Cortex Innovation Community in Midtown neighborhood is the largest innovation hub in the midwest. Cortex is home to offices of Square, Microsoft, Aon, Boeing, and Centene. Cortex has generated 3,800 tech jobs in 14 years. Once built out, projections are for it to make $2 billion in development and create 13,000 jobs for the region. [73] [74]

Boeing employs nearly 15,000 people in its north St. Louis campus, headquarters to its defense unit. In 2013, the company said it would move about 600 jobs from Seattle, where labor costs have risen, to a new IT center in St. Louis. [75] [76] Other companies, such as LaunchCode and LockerDome, think the city could become the next major tech hub. [77] Programs such as Arch Grants are attracting new startups to the region. [78]

According to the St. Louis Business Journal , the top employers in the St. Louis metropolitan area as of 1 May 2017, are: [79]

#Employer# of Employees
1 BJC Health Care 28,351
2 Wal-Mart Stores, Inc. 22,290
3 Washington University 15,818
4 SSM Health 14,926
5 Mercy 14,195

According to St. Louis's 2017 Comprehensive Annual Financial Report (June 30), [80] [81] the top employers in the city only, as of 30 June 2016 are:

#Employer# of Employees
1 BJC Health Care 18,354
2 Washington University in St. Louis 16,174
3 St. Louis University 10,078
4City of St. Louis 8,765
5 Defense Finance and Accounting Service  6,508
6 Wells Fargo (A. G. Edwards) 5,418
7 St.
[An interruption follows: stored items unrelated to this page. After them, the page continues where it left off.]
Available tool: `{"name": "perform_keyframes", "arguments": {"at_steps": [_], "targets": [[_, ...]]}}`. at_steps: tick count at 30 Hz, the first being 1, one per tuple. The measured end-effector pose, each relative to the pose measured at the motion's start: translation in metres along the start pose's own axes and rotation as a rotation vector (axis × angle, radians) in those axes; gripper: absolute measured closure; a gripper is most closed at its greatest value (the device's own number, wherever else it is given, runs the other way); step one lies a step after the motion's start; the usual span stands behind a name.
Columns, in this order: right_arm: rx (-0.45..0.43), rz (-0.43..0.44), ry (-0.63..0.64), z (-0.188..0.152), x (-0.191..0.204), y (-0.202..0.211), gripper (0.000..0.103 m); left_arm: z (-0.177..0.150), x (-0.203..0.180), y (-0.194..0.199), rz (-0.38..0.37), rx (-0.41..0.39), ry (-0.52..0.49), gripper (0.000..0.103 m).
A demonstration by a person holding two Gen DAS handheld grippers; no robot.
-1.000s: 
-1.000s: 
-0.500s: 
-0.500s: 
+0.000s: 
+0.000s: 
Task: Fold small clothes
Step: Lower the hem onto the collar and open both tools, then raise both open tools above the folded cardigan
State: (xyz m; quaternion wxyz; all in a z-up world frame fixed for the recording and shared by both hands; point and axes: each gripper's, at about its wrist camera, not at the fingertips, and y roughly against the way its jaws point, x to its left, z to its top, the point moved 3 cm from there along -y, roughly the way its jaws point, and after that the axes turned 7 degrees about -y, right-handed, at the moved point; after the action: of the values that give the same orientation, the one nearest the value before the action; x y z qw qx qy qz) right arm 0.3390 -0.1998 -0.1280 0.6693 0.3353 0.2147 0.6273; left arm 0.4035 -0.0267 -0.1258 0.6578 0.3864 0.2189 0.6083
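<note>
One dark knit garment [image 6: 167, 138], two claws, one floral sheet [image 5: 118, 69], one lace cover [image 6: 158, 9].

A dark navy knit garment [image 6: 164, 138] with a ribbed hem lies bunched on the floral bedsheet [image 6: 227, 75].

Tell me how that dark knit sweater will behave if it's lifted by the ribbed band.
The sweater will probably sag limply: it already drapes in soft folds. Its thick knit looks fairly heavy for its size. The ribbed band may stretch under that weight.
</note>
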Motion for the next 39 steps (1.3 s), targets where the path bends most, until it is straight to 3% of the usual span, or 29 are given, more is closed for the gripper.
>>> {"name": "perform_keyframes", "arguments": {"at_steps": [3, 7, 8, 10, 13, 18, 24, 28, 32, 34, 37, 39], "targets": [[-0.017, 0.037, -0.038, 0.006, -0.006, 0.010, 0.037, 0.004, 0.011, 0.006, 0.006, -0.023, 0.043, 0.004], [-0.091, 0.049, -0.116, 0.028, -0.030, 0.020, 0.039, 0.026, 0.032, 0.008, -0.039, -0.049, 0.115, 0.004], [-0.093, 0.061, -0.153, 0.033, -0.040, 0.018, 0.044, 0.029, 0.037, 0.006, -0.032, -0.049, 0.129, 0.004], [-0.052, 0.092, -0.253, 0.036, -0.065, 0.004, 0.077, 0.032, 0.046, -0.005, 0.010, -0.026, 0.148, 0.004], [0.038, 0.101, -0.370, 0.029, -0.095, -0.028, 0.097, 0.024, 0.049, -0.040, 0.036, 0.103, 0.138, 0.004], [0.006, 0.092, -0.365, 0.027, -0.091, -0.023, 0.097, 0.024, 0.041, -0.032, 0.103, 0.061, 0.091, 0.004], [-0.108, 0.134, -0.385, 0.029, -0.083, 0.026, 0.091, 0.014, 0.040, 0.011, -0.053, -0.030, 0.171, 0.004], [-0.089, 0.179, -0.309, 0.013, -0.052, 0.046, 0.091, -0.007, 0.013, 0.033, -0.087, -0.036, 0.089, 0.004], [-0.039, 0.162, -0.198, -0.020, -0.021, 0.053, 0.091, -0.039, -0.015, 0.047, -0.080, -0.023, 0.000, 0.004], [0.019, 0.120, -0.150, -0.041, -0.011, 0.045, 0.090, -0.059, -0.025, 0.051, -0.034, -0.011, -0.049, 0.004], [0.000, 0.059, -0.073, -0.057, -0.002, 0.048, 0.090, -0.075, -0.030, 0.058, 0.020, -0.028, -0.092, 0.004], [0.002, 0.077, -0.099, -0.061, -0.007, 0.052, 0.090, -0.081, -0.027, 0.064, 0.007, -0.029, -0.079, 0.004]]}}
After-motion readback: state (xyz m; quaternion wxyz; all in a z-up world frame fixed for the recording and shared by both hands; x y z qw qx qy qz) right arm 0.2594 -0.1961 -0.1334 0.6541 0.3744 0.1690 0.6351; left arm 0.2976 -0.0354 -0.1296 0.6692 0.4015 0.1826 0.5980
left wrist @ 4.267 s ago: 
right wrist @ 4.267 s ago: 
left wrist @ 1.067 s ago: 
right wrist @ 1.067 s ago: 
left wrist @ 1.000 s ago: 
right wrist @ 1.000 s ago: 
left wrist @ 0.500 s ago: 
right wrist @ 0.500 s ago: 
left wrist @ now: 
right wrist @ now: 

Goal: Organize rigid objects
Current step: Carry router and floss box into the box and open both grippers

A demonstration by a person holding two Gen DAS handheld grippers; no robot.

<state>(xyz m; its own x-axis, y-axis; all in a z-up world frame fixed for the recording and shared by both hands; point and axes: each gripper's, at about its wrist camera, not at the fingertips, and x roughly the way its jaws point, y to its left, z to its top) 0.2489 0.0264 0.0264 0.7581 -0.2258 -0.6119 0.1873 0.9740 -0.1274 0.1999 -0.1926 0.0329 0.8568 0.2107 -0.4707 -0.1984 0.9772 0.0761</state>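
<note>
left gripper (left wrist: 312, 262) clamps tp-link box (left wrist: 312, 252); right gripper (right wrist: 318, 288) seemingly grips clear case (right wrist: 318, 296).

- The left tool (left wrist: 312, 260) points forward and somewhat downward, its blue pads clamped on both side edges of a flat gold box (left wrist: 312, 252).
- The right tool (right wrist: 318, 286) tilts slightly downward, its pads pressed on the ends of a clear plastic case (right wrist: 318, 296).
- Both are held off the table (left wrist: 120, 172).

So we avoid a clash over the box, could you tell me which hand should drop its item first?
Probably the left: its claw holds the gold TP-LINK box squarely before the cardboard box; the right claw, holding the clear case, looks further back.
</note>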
Louis Board of Education  4,940
8 US Postal Service  4,577
9 State of Missouri  4,070
10 SSM Health  4,070

Education

Colleges and universities

Brookings Hall at Washington University in St. Louis WUBrookings.JPG
Brookings Hall at Washington University in St. Louis

The city is home to three national research universities, University of Missouri-St. Louis, Washington University in St. Louis and St. Louis University, as classified under the Carnegie Classification of Institutions of Higher Education. Washington University School of Medicine in St. Louis has been ranked among the top 10 medical schools in the country by US News & World Report for as long as the list has been published, and as high as second, in 2003 and 2004. [34]

St. Louis is also home to Harris–Stowe State University, a historically black public university.

In addition to Catholic theological institutions such as Kenrick-Glennon Seminary, St. Louis is home to three Protestant seminaries: Eden Theological Seminary of the United Church of Christ, Covenant Theological Seminary of the Presbyterian Church in America, and Concordia Seminary of the St. Louis-based Lutheran Church–Missouri Synod.

Primary and secondary schools

St. Louis University High School was founded in 1818. Their current building pictured here was built in 1924. SLUH.JPG
St. Louis University High School was founded in 1818. Their current building pictured here was built in 1924.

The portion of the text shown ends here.